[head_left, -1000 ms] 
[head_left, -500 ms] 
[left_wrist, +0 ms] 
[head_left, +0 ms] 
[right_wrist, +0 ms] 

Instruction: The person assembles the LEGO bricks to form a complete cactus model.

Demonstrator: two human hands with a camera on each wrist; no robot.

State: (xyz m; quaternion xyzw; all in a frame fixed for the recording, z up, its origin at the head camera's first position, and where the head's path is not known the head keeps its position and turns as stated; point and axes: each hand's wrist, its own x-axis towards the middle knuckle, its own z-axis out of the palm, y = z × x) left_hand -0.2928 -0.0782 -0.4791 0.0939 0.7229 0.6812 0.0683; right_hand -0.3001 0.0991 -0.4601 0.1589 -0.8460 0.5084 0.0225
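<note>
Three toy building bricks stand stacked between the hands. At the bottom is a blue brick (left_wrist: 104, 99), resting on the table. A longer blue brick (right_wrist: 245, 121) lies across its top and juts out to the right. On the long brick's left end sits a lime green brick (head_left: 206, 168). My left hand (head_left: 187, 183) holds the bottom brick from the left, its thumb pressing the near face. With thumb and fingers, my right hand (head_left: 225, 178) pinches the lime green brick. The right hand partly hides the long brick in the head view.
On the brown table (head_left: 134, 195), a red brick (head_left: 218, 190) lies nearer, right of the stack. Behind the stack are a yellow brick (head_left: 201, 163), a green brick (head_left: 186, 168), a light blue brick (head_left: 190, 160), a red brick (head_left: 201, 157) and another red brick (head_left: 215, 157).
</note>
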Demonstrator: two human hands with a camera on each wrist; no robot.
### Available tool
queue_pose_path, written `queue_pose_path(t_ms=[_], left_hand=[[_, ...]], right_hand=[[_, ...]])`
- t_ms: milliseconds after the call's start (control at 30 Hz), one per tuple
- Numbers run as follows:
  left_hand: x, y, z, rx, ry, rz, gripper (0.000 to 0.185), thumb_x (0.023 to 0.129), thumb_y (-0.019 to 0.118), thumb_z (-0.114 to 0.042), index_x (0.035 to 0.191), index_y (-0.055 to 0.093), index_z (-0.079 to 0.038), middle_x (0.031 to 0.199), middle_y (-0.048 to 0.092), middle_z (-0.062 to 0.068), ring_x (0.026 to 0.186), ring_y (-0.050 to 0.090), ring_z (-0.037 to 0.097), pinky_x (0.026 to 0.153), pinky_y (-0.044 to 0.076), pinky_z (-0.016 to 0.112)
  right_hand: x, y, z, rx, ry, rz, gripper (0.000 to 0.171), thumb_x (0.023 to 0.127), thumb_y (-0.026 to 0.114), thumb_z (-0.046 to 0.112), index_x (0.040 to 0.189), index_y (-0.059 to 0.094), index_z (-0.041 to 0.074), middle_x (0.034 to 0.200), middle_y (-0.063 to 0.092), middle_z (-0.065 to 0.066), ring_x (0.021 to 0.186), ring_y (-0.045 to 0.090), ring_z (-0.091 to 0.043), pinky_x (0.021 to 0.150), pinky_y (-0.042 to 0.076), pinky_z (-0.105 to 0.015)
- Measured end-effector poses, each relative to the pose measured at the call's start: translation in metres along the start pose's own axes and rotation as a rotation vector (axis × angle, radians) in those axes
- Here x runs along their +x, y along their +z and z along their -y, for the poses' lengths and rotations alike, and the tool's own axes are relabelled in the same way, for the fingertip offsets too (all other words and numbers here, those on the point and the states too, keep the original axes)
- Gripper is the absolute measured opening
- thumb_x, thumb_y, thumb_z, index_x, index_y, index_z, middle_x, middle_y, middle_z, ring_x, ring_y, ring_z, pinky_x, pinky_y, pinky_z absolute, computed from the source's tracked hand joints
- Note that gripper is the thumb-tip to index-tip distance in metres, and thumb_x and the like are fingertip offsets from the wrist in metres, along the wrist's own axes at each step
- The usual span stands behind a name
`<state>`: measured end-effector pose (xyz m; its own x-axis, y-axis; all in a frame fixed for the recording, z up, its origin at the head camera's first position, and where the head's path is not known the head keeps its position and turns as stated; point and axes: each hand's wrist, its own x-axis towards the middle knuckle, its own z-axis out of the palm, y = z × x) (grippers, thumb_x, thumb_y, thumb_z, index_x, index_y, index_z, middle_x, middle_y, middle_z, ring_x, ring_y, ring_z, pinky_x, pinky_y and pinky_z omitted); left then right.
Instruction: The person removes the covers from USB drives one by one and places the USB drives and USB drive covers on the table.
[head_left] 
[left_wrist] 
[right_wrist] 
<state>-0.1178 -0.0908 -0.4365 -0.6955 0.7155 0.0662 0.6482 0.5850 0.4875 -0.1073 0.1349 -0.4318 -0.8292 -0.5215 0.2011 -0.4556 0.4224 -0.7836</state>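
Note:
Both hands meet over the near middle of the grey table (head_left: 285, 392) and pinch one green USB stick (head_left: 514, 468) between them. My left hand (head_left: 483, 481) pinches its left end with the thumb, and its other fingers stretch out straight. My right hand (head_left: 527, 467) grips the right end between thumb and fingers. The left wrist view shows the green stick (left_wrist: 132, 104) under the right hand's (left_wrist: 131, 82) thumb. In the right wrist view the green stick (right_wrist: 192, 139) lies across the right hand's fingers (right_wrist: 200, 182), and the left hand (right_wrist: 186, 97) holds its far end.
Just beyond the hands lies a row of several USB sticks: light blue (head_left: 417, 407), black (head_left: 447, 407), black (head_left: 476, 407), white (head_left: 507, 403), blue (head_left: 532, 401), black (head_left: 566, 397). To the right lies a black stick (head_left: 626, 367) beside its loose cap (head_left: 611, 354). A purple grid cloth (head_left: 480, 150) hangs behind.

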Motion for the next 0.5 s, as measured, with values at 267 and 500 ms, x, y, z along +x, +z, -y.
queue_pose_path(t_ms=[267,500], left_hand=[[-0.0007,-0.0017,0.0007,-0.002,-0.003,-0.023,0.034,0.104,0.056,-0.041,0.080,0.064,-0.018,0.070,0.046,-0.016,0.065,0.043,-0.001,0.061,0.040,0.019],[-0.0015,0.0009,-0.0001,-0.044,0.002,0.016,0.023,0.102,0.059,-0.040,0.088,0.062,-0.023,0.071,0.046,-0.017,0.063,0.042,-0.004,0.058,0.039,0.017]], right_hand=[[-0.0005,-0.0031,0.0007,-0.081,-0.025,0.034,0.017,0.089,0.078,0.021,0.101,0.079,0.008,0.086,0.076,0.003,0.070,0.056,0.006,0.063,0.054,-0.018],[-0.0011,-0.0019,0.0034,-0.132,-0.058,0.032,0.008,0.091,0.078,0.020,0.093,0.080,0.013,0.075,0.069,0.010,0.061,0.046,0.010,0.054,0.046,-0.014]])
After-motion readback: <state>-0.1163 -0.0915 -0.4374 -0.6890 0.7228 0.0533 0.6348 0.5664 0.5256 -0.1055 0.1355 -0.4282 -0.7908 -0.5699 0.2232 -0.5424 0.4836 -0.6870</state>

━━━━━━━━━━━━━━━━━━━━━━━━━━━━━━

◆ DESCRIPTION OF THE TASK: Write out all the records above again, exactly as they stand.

◆ RESPONSE BELOW:
[head_left, -1000 ms] 
[head_left, -500 ms] 
[left_wrist, +0 ms] 
[head_left, +0 ms] 
[right_wrist, +0 ms] 

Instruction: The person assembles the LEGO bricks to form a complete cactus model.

Demonstrator: two human hands with a camera on each wrist; no robot.

State: (xyz m; quaternion xyzw; all in a frame fixed for the recording, z up, its origin at the head camera's first position, and where the head's path is not known the head keeps its position and turns as stated; point and axes: each hand's wrist, its own x-axis towards the middle knuckle, its own z-axis out of the palm, y = z × x) left_hand -0.2928 -0.0782 -0.4791 0.0939 0.7229 0.6812 0.0683; right_hand -0.3001 0.0991 -0.4601 0.1589 -0.8460 0.5084 0.0225
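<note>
Three toy building bricks stand stacked between the hands. At the bottom is a blue brick (left_wrist: 104, 99), resting on the table. A longer blue brick (right_wrist: 245, 121) lies across its top and juts out to the right. On the long brick's left end sits a lime green brick (head_left: 206, 168). My left hand (head_left: 187, 183) holds the bottom brick from the left, its thumb pressing the near face. With thumb and fingers, my right hand (head_left: 225, 178) pinches the lime green brick. The right hand partly hides the long brick in the head view.
On the brown table (head_left: 134, 195), a red brick (head_left: 218, 190) lies nearer, right of the stack. Behind the stack are a yellow brick (head_left: 201, 163), a green brick (head_left: 186, 168), a light blue brick (head_left: 190, 160), a red brick (head_left: 201, 157) and another red brick (head_left: 215, 157).
</note>
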Demonstrator: two human hands with a camera on each wrist; no robot.
### Available tool
queue_pose_path, written `queue_pose_path(t_ms=[_], left_hand=[[_, ...]], right_hand=[[_, ...]])`
- t_ms: milliseconds after the call's start (control at 30 Hz), one per tuple
- Numbers run as follows:
  left_hand: x, y, z, rx, ry, rz, gripper (0.000 to 0.185), thumb_x (0.023 to 0.129), thumb_y (-0.019 to 0.118), thumb_z (-0.114 to 0.042), index_x (0.035 to 0.191), index_y (-0.055 to 0.093), index_z (-0.079 to 0.038), middle_x (0.031 to 0.199), middle_y (-0.048 to 0.092), middle_z (-0.062 to 0.068), ring_x (0.026 to 0.186), ring_y (-0.050 to 0.090), ring_z (-0.037 to 0.097), pinky_x (0.026 to 0.153), pinky_y (-0.044 to 0.076), pinky_z (-0.016 to 0.112)
  right_hand: x, y, z, rx, ry, rz, gripper (0.000 to 0.171), thumb_x (0.023 to 0.127), thumb_y (-0.026 to 0.114), thumb_z (-0.046 to 0.112), index_x (0.040 to 0.189), index_y (-0.059 to 0.094), index_z (-0.041 to 0.074), middle_x (0.034 to 0.200), middle_y (-0.063 to 0.092), middle_z (-0.065 to 0.066), ring_x (0.021 to 0.186), ring_y (-0.045 to 0.090), ring_z (-0.091 to 0.043), pinky_x (0.021 to 0.150), pinky_y (-0.042 to 0.076), pinky_z (-0.105 to 0.015)
- Measured end-effector poses, each relative to the pose measured at the call's start: translation in metres along the start pose's own axes and rotation as a rotation vector (axis × angle, radians) in those axes
- Here x runs along their +x, y along their +z and z along their -y, for the poses' lengths and rotations alike, and the tool's own axes are relabelled in the same way, for the fingertip offsets too (all other words and numbers here, those on the point and the states too, keep the original axes)
- Gripper is the absolute measured opening
- thumb_x, thumb_y, thumb_z, index_x, index_y, index_z, middle_x, middle_y, middle_z, ring_x, ring_y, ring_z, pinky_x, pinky_y, pinky_z absolute, computed from the source's tracked hand joints
- Note that gripper is the thumb-tip to index-tip distance in metres, and thumb_x and the like are fingertip offsets from the wrist in metres, along the wrist's own axes at each step
- The usual span stands behind a name
`<state>`: measured end-effector pose (xyz m; its own x-axis, y-axis; all in a frame fixed for the recording, z up, its origin at the head camera's first position, and where the head's path is not known the head keeps its position and turns as stated; point and axes: each hand's wrist, its own x-axis towards the middle knuckle, its own z-axis out of the palm, y = z × x) (grippers, thumb_x, thumb_y, thumb_z, index_x, index_y, index_z, middle_x, middle_y, middle_z, ring_x, ring_y, ring_z, pinky_x, pinky_y and pinky_z omitted); left then right.
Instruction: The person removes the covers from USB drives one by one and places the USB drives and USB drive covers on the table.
[head_left] 
[left_wrist] 
[right_wrist] 
<state>-0.1178 -0.0908 -0.4365 -0.6955 0.7155 0.0662 0.6482 0.5850 0.4875 -0.1073 0.1349 -0.4318 -0.8292 -0.5215 0.2011 -0.4556 0.4224 -0.7836</state>
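Note:
Both hands meet over the near middle of the grey table (head_left: 285, 392) and pinch one green USB stick (head_left: 514, 468) between them. My left hand (head_left: 483, 481) pinches its left end with the thumb, and its other fingers stretch out straight. My right hand (head_left: 527, 467) grips the right end between thumb and fingers. The left wrist view shows the green stick (left_wrist: 132, 104) under the right hand's (left_wrist: 131, 82) thumb. In the right wrist view the green stick (right_wrist: 192, 139) lies across the right hand's fingers (right_wrist: 200, 182), and the left hand (right_wrist: 186, 97) holds its far end.
Just beyond the hands lies a row of several USB sticks: light blue (head_left: 417, 407), black (head_left: 447, 407), black (head_left: 476, 407), white (head_left: 507, 403), blue (head_left: 532, 401), black (head_left: 566, 397). To the right lies a black stick (head_left: 626, 367) beside its loose cap (head_left: 611, 354). A purple grid cloth (head_left: 480, 150) hangs behind.
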
Motion for the next 0.5 s, as measured, with values at 267 and 500 ms, x, y, z along +x, +z, -y.
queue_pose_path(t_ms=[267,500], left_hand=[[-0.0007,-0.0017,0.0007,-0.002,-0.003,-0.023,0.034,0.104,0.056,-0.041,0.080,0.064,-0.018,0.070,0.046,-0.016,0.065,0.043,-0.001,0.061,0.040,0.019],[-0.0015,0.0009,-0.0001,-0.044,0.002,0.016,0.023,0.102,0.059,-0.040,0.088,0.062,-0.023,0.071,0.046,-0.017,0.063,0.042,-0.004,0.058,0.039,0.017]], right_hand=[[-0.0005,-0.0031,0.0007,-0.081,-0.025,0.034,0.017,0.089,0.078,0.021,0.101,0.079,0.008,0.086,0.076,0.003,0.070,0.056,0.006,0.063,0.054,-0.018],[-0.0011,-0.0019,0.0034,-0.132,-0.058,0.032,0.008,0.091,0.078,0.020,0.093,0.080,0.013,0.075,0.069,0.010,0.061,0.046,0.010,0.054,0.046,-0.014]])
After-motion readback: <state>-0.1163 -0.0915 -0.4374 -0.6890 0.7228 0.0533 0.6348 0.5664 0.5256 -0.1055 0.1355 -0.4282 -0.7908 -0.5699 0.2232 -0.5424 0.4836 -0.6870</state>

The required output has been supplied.